Exercise requirements:
From the listing below, return each line that includes "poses".

<<<<

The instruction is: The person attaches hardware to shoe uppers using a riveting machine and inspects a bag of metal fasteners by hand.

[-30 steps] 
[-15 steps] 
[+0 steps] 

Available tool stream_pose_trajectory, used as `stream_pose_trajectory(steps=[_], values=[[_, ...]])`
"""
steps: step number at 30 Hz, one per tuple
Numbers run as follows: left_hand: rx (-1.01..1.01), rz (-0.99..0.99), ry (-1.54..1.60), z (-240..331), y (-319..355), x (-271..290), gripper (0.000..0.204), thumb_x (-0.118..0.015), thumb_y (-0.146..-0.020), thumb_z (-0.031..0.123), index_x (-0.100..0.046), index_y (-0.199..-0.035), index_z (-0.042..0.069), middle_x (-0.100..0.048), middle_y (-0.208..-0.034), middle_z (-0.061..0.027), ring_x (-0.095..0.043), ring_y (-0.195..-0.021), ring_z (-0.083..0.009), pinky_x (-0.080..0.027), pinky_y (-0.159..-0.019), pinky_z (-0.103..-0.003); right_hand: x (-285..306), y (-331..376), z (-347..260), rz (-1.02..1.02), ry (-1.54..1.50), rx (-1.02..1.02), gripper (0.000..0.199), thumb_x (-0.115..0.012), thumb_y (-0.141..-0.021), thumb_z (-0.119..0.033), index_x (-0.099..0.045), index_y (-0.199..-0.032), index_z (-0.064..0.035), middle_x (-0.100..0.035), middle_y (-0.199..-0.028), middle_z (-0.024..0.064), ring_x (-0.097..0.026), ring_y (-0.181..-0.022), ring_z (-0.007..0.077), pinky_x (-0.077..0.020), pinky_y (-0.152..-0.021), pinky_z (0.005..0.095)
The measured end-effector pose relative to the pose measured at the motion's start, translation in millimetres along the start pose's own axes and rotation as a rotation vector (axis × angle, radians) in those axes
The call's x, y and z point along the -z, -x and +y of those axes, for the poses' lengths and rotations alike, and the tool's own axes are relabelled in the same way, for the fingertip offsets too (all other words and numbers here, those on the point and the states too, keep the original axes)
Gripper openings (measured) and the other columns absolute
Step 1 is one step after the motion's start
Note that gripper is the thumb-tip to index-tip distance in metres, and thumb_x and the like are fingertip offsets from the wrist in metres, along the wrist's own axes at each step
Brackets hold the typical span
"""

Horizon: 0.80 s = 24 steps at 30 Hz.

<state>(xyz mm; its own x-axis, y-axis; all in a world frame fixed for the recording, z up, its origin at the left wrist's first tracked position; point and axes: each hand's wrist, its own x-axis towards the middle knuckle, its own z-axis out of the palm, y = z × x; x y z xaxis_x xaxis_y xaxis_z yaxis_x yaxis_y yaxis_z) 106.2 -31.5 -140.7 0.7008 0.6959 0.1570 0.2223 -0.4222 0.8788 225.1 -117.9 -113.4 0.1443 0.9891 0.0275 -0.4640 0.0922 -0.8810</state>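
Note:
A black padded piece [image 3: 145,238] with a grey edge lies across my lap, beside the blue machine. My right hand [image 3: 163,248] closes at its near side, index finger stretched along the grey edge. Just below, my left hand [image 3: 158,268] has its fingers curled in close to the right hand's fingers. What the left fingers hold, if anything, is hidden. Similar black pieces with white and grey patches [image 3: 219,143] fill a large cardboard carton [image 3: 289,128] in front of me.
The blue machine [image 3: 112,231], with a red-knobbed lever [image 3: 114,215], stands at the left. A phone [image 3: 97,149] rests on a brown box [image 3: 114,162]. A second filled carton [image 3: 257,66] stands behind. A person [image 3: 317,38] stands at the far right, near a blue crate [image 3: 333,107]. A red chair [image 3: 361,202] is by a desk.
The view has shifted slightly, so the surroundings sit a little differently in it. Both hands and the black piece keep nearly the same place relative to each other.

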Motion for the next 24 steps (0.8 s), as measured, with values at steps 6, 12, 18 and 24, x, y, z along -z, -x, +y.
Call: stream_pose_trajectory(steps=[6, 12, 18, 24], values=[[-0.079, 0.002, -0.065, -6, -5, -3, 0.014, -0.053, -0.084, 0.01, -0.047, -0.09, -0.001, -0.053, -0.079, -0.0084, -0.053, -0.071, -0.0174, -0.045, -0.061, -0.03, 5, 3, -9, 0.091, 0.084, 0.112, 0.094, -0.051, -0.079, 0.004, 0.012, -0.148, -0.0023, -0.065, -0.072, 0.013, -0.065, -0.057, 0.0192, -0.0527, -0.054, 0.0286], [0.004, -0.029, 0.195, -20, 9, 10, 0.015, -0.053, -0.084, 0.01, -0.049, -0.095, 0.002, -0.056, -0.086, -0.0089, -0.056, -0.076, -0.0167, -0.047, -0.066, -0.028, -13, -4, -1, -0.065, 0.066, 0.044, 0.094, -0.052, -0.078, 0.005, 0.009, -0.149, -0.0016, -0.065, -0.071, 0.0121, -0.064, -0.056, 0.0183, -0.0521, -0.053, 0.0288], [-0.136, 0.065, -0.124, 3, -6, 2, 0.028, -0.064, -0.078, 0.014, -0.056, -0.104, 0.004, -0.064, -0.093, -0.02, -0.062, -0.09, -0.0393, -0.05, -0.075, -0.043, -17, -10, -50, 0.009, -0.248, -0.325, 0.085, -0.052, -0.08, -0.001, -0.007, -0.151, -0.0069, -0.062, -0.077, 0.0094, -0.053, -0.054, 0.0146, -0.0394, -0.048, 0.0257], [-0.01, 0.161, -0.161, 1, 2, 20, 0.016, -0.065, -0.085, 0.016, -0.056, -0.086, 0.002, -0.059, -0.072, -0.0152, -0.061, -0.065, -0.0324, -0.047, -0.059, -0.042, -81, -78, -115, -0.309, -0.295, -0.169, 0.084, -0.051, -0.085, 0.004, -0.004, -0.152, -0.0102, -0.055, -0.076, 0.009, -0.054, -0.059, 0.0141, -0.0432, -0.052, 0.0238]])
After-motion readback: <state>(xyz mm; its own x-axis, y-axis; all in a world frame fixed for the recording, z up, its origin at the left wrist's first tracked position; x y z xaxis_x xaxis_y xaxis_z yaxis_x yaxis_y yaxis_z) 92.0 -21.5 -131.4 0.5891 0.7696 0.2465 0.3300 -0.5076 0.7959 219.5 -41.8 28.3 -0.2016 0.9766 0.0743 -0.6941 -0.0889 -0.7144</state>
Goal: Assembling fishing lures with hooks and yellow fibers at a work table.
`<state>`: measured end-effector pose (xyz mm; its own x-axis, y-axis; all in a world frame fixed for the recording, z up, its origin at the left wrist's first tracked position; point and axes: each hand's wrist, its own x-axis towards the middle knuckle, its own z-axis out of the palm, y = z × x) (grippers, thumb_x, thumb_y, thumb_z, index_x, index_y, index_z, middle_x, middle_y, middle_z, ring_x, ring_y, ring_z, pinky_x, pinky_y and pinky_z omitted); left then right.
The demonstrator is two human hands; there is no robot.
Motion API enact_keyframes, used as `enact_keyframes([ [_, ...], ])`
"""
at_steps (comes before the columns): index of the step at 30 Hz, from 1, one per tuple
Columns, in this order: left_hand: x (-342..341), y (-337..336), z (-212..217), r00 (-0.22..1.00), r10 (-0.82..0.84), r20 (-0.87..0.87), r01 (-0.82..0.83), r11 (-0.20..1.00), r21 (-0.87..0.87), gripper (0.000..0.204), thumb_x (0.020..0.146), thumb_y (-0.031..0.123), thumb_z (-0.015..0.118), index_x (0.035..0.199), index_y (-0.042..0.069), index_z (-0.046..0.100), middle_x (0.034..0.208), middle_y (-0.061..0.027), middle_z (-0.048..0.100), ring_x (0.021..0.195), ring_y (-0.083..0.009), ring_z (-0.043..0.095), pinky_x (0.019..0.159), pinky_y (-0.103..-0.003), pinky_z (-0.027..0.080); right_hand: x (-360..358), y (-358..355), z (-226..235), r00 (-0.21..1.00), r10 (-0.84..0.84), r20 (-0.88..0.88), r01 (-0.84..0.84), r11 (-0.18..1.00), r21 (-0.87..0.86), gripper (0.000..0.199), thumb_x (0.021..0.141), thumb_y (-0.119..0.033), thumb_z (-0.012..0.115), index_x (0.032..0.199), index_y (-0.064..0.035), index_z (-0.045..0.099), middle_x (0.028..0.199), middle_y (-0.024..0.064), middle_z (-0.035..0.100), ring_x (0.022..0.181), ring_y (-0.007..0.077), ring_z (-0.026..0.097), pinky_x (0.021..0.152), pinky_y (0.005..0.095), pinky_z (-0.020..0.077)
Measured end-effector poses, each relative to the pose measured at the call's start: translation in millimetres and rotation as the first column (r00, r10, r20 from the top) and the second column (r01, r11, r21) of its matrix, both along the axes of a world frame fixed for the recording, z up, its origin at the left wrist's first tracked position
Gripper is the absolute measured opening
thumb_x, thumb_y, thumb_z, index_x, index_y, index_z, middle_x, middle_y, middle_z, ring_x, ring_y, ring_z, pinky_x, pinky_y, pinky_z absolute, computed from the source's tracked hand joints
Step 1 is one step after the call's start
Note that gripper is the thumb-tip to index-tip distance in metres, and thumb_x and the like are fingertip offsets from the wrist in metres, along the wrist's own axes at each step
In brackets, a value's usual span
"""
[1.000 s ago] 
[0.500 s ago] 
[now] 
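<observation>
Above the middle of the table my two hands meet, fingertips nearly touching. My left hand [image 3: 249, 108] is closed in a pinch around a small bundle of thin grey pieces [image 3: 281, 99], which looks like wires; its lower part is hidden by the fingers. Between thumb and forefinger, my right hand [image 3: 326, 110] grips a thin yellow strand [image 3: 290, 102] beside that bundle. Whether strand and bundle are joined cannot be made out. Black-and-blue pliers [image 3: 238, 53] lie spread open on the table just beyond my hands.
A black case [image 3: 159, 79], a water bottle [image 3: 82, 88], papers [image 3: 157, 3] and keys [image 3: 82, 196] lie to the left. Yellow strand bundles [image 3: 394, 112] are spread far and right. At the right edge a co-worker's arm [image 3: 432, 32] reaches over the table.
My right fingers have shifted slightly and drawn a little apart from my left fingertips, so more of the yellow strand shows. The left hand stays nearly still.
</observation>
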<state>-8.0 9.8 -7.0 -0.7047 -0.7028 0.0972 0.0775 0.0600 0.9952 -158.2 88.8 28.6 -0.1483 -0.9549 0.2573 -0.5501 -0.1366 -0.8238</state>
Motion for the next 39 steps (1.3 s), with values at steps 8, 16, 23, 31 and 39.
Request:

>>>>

Answer box:
The call's x, y and z point along the -z, -x and +y of those axes, for the poses' lengths and rotations alike, and the tool's own axes are relabelled in the same way, for the fingertip offsets too (all other words and numbers here, those on the point and the states too, keep the original axes)
Measured end-effector poses, each relative to the pose measured at the call's start: translation in millimetres and rotation as the first column (r00, r10, r20 from the top) and the second column (r01, r11, r21) of its matrix, both along the axes of a world frame fixed for the recording, z up, its origin at the left wrist's first tracked position

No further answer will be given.